TRY IT: Below are lines of records; copy exactly those from the one containing "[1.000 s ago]" through the one containing "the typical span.", leaving the pictures behind.

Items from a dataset
========

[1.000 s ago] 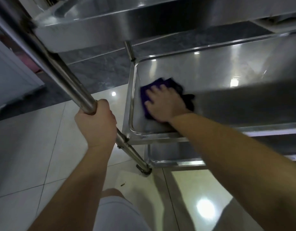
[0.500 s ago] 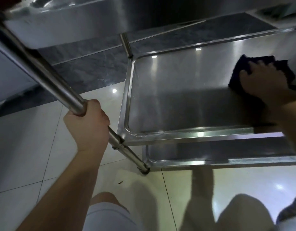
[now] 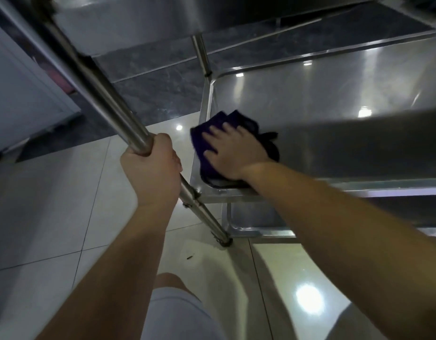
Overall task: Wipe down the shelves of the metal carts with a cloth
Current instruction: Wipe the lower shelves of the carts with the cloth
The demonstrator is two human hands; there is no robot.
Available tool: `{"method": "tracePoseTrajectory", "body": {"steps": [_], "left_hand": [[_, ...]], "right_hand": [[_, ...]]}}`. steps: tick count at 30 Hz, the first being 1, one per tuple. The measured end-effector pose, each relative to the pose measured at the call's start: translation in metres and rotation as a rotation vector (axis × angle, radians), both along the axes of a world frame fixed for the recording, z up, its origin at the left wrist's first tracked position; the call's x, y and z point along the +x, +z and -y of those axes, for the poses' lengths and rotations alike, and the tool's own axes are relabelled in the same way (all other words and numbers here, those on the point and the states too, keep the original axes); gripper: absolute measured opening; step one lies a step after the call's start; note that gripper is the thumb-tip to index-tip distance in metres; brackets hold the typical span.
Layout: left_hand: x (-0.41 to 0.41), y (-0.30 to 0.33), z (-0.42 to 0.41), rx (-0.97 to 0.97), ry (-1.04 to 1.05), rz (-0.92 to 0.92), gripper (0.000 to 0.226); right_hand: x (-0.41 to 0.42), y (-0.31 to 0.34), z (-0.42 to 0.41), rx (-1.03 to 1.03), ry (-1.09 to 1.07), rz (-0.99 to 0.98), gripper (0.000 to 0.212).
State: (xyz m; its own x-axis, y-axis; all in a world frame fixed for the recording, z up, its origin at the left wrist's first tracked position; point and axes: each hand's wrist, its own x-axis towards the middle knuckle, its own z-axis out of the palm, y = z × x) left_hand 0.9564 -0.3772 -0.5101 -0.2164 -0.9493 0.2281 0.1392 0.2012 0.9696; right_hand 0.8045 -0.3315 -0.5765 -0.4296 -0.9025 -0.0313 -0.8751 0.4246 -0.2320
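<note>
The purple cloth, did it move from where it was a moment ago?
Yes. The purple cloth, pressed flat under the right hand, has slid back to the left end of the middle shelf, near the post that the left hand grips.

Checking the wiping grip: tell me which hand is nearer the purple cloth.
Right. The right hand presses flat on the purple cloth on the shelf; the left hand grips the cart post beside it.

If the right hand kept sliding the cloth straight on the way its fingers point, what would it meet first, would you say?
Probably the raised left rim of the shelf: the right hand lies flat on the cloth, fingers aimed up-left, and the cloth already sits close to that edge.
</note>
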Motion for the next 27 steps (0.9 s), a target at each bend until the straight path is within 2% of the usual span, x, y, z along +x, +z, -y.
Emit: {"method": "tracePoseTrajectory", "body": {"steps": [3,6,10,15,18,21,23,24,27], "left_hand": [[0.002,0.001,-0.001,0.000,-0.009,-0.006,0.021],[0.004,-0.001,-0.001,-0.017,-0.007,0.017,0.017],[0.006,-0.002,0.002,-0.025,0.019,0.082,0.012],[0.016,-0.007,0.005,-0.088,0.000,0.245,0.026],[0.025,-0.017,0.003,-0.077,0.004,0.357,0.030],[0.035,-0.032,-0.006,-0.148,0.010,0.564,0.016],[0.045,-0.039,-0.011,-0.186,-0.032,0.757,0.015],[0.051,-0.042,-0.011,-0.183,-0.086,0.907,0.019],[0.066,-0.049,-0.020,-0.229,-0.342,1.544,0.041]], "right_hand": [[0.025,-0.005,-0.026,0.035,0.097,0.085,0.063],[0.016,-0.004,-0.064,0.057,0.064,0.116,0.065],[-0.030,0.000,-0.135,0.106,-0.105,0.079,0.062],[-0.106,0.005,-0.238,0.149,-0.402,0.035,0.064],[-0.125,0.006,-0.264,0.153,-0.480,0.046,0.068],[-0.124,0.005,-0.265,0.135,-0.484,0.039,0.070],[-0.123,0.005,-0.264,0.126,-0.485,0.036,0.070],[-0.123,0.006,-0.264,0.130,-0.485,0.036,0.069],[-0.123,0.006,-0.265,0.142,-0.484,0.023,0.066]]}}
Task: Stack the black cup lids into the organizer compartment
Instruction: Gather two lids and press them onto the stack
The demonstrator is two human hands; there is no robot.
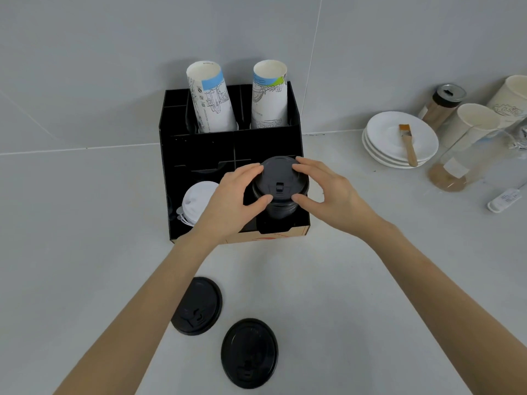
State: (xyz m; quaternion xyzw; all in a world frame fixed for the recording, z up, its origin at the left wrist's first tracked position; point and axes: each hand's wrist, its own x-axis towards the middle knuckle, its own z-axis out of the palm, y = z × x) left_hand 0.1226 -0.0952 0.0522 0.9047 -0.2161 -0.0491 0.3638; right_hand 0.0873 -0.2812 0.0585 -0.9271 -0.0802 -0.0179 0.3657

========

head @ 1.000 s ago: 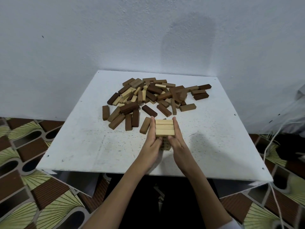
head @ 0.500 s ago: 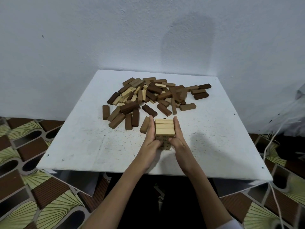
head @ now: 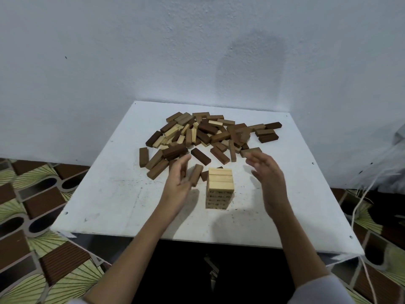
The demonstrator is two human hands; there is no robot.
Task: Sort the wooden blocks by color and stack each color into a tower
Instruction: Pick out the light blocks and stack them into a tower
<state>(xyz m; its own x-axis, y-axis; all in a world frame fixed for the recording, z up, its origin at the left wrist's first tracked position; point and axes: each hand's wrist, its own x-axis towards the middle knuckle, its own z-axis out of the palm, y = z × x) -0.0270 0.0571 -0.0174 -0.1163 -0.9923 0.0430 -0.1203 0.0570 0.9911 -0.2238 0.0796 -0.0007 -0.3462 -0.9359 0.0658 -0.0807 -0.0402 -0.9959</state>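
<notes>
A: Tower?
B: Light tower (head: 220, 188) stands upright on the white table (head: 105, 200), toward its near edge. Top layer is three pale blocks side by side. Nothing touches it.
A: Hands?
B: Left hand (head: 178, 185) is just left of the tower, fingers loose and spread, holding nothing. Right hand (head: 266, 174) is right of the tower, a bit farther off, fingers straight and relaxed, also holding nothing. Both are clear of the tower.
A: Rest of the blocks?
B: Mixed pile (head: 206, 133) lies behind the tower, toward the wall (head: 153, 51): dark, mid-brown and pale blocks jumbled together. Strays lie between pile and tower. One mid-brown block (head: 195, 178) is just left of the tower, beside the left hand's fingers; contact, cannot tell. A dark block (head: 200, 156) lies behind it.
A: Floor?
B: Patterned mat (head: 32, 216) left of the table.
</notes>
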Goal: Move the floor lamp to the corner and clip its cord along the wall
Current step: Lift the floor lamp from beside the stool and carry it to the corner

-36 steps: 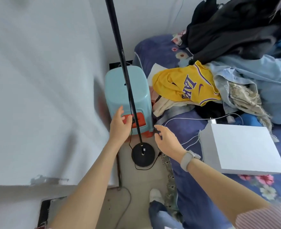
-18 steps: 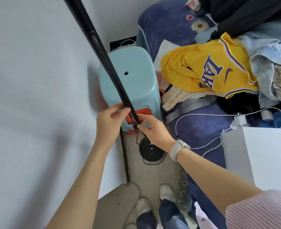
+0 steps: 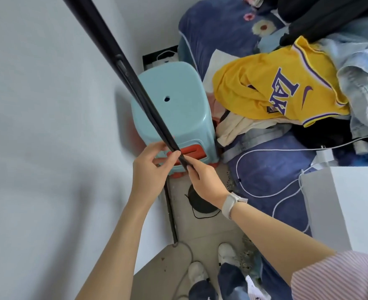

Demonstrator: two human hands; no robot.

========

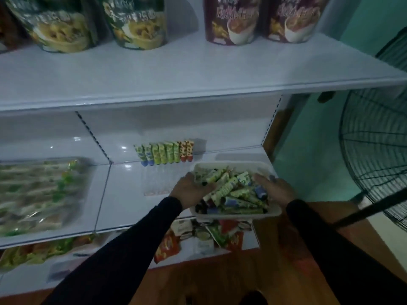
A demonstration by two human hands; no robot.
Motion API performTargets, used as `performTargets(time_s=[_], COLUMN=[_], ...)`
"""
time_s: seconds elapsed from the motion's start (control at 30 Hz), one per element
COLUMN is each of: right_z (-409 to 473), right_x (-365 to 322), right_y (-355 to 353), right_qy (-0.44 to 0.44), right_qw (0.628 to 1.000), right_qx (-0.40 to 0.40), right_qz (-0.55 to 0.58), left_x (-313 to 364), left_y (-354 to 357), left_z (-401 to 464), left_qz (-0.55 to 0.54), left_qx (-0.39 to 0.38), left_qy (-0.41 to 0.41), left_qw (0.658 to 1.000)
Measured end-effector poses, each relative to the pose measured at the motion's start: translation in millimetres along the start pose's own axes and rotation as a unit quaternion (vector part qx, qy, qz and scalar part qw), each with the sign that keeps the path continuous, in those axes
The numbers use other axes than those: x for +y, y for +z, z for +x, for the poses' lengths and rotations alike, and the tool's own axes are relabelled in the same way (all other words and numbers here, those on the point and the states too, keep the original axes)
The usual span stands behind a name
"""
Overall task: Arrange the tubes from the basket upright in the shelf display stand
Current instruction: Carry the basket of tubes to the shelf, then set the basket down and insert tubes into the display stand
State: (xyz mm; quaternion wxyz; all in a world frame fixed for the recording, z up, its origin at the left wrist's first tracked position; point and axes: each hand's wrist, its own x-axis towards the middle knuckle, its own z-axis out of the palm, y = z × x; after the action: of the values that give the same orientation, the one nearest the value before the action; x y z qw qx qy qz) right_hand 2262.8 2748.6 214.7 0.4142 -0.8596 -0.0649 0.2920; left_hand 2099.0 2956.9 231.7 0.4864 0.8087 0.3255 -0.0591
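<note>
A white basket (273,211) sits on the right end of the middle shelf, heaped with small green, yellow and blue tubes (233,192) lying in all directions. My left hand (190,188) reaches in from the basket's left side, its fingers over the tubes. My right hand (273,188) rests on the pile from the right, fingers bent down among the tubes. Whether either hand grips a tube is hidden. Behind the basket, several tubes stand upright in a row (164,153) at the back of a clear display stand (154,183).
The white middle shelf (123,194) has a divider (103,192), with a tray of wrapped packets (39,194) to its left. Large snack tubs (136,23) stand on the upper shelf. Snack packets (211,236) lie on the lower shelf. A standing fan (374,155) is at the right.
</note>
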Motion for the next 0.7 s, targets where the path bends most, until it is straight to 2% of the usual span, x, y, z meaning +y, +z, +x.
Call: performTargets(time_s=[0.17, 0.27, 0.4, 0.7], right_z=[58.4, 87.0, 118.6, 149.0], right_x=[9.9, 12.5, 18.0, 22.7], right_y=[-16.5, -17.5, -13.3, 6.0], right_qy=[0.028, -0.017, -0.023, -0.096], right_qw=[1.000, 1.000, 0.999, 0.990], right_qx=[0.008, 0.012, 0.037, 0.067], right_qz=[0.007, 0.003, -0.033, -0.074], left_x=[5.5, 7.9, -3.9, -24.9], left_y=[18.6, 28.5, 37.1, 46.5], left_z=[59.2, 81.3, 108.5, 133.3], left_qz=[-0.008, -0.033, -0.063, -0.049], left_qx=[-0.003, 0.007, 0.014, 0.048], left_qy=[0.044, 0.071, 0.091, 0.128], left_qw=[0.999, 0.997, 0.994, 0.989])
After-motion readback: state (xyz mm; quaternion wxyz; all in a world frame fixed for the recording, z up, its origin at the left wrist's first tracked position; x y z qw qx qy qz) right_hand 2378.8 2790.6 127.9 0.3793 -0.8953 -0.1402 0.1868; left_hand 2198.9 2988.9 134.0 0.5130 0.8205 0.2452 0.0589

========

SOLUTION:
[1.000 s ago] 
[0.500 s ago] 
[now] 
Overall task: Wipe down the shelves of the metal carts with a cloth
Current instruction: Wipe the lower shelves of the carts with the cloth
The demonstrator is two human hands; there is no robot.
Available tool: `{"method": "tracePoseTrajectory", "body": {"steps": [_], "left_hand": [[_, ...]], "right_hand": [[_, ...]]}}`. steps: tick count at 30 Hz, the first being 1, one per tuple. The measured end-effector pose, each relative to the pose measured at the call's start: translation in metres and rotation as a rotation vector (axis × angle, radians), both along the axes of a world frame fixed for the recording, z up, its origin at the left wrist's first tracked position; the call's x, y and z point along the +x, +z and -y of those axes, for the poses' lengths and rotations alike, and the tool's own axes are relabelled in the same way (all other words and numbers here, those on the point and the states too, keep the original axes); gripper: absolute measured opening; step one lies a step after the call's start; note that gripper is the thumb-tip to index-tip distance in metres; brackets hold the typical span.

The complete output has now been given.